Landing Your First Software Engineer Job After a Career Switch

In our third episode of Sabio’s tech series we had Will Jacobson who is a Senior Software Engineer at Currency.

Will was an isotope chemist pursuing his PhD when he dropped out of the program right before his 27th birthday to become a bartender. He didn’t have the drive for long term academia and didn’t feel like his research was valuable. Almost a year down the line, thanks to the advice he got from a friend who was an engineer and several other people in the engineering industry, he joined a Coding Bootcamp where he graduated as a Full Stack developer 4 months later.

Will has interviewed numerous software engineer candidates and was kind enough to share his experience from being on both sides of the recruiting table.

William Jacobson in Blue Collar Shirt

What was the catalyst that pushed you to switch career paths and choose software engineering?

Will had completed two thirds of his PhD program when he had to accept the harsh reality that his heart wasn’t in it anymore. “I was realizing that I didn't love the process enough and I didn't have enough faith that my research was valuable. But that's the only job I'd ever done.”

Bartending was fun for him at the beginning because he got to socialize and was no longer cooped up in a lab. The excitement only lasted 6 months. Bartending began to feel repetitive and uninspiring. He was stuck because he didn’t feel like he had any real skills.

Discovering Coding as a Career Option

He was very vocal about searching for a different career path and luckily for him, he had an engineering friend who showed him what he did. “He gave me a 20 minute JavaScript crash course and it was a little fun. Then I kept bartending. I kept getting sicker of that and I started doing some coder bite problems in the morning before going to my shift.”

Eventually, he decided that a software engineer career switch was the right next step for him. After spending years in school, Will couldn’t stomach the idea of doing another course where he would spend a lot of time in class. He was elated to find out that there were coding bootcamps that only took three months.

The Advantages of Coding Bootcamps

For someone that’s accustomed to the school of thought that higher learning entails studying for 2 or 4 years to get a good job may be a bit skeptical about doing a coding bootcamp within 3 months and the possibility of securing a job that pays a 3 figure salary thereafter.

Freeway Exit Sign that says Coding Bootcamp Next Exit with Blue sky behind it Career Switch

A few of the advantages of coding bootcamps are:

  • It’s a short course – You can cover the course within 3 months.
  • You’re taught by successful engineering professionals.
  • There are 3 types of flexible schedules:

(i) Full time – 12 weeks
(ii) Part time – 20 weeks; 2 days per week.
(iii) Part time nights – 24 week program; nights and Saturdays.

  • You can earn a 3 figure salary after graduating.
  • Multiple payment options – You can pay for the course in installments after you get a job.

Getting Hired During your First Coding Bootcamp Interview

Hiring Day is one of the best ways to get a job straight out of bootcamp. If possible, find out which companies will be present during the hiring day and prioritize who you want to approach and thoroughly prepare for your presentations/interviews.

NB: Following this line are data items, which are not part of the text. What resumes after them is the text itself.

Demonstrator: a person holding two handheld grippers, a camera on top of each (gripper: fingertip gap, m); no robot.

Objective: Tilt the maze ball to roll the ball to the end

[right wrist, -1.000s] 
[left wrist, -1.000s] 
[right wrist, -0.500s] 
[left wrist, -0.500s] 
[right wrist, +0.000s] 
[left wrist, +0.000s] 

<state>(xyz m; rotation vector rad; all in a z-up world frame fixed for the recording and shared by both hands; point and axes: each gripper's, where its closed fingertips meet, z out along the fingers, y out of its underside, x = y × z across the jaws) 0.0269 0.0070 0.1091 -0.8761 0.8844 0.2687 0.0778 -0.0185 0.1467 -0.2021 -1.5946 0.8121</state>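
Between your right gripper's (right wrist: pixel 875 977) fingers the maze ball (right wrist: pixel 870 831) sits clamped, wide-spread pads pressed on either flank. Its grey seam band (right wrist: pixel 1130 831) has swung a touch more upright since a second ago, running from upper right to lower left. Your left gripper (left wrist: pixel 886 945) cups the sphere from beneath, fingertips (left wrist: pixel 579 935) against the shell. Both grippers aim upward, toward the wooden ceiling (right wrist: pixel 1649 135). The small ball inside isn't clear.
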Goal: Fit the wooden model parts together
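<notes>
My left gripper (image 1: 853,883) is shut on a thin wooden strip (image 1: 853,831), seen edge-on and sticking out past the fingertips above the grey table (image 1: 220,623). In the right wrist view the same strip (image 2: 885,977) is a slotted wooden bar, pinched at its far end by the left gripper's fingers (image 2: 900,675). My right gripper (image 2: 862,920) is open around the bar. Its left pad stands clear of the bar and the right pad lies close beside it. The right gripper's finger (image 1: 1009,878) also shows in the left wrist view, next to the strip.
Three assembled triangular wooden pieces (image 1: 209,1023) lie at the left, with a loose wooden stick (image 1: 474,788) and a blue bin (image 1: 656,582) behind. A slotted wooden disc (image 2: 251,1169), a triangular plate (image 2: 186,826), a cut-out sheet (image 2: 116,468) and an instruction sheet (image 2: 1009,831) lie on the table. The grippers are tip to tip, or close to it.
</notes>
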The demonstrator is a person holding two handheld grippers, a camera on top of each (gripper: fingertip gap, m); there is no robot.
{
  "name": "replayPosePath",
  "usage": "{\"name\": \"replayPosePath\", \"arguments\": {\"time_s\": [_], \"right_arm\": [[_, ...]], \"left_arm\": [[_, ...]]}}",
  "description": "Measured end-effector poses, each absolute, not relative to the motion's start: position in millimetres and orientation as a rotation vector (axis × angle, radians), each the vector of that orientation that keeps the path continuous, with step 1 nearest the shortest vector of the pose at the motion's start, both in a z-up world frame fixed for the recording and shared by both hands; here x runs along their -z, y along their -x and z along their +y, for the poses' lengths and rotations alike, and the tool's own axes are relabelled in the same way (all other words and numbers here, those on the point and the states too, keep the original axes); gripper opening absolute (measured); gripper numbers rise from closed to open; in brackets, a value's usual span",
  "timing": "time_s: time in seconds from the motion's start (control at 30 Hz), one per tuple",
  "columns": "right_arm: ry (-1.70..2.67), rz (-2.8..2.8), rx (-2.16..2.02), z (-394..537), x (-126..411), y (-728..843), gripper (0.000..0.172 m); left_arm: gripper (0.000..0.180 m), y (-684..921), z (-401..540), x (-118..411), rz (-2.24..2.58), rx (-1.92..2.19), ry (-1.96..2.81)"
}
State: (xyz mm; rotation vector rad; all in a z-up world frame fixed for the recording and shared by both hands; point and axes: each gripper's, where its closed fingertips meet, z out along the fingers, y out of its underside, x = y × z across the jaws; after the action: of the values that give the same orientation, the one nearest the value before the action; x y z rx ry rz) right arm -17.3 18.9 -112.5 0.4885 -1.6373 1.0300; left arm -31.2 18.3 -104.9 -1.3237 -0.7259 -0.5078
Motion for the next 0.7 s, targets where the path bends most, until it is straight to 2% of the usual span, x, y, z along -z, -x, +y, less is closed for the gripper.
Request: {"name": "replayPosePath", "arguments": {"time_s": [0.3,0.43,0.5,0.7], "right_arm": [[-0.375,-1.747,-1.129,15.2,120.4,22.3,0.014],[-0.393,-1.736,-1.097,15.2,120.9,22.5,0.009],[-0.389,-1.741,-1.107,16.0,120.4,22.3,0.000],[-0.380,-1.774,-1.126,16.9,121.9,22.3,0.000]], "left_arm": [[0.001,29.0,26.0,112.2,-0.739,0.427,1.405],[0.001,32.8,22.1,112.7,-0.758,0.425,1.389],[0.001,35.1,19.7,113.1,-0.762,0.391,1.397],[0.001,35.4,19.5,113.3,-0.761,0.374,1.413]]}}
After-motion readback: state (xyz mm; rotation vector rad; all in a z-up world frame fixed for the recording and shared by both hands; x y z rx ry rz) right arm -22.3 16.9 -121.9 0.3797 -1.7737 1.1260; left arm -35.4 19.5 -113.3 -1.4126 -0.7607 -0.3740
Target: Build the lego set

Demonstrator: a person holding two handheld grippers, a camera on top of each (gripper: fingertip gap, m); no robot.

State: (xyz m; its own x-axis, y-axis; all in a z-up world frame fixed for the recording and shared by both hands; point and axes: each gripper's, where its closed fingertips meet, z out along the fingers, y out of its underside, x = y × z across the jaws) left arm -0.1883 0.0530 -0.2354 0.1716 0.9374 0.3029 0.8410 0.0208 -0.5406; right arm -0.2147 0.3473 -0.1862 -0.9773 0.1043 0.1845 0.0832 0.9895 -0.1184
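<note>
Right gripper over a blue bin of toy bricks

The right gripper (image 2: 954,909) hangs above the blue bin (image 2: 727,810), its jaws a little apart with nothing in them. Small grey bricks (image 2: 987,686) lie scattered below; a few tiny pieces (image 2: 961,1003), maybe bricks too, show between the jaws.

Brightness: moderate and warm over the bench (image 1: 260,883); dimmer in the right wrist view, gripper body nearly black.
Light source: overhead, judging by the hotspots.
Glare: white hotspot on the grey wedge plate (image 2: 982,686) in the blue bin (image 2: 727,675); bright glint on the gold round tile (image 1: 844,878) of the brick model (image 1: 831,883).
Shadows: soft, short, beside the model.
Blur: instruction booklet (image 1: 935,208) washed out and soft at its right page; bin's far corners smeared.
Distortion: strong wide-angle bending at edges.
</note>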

Recruiting after a coding bootcamp can be one of the most stressful things. Will recommends to share your project, be thoroughly prepared to present and highlight the different skills you have built.

At Sabio, fellows work on a real project for an entrepreneur which lends them real experience when speaking to companies. Sharing an insightful summary about the product they built gives candidates the differentiating edge in the interview process.

How to explain your career switch during a coding interview

Having to explain a gap or a career switch to interviewers makes a lot of people nervous. Spin your resume to highlight details from your previous profession which are still applicable in your present career. Will had spent 7 years in his previous profession which indicates his discipline and commitment.

You also have to know how to brand your story in an interview.
For Will, it was about showing his enthusiasm and love for his new career. During interviews, Will painted a picture of how anxious he was to leave his previous vocation in exchange for a career that allowed him to produce impactful and tangible changes. “That's a story that would have people nodding along.”

Every candidate has unique drivers that push you to change careers, however everyone can positively highlight their past professional experiences . For example, if you loved your previous vocation, you can highlight how good you were at your previous job and now you are ready for a new challenge and an opportunity to grow as a professional.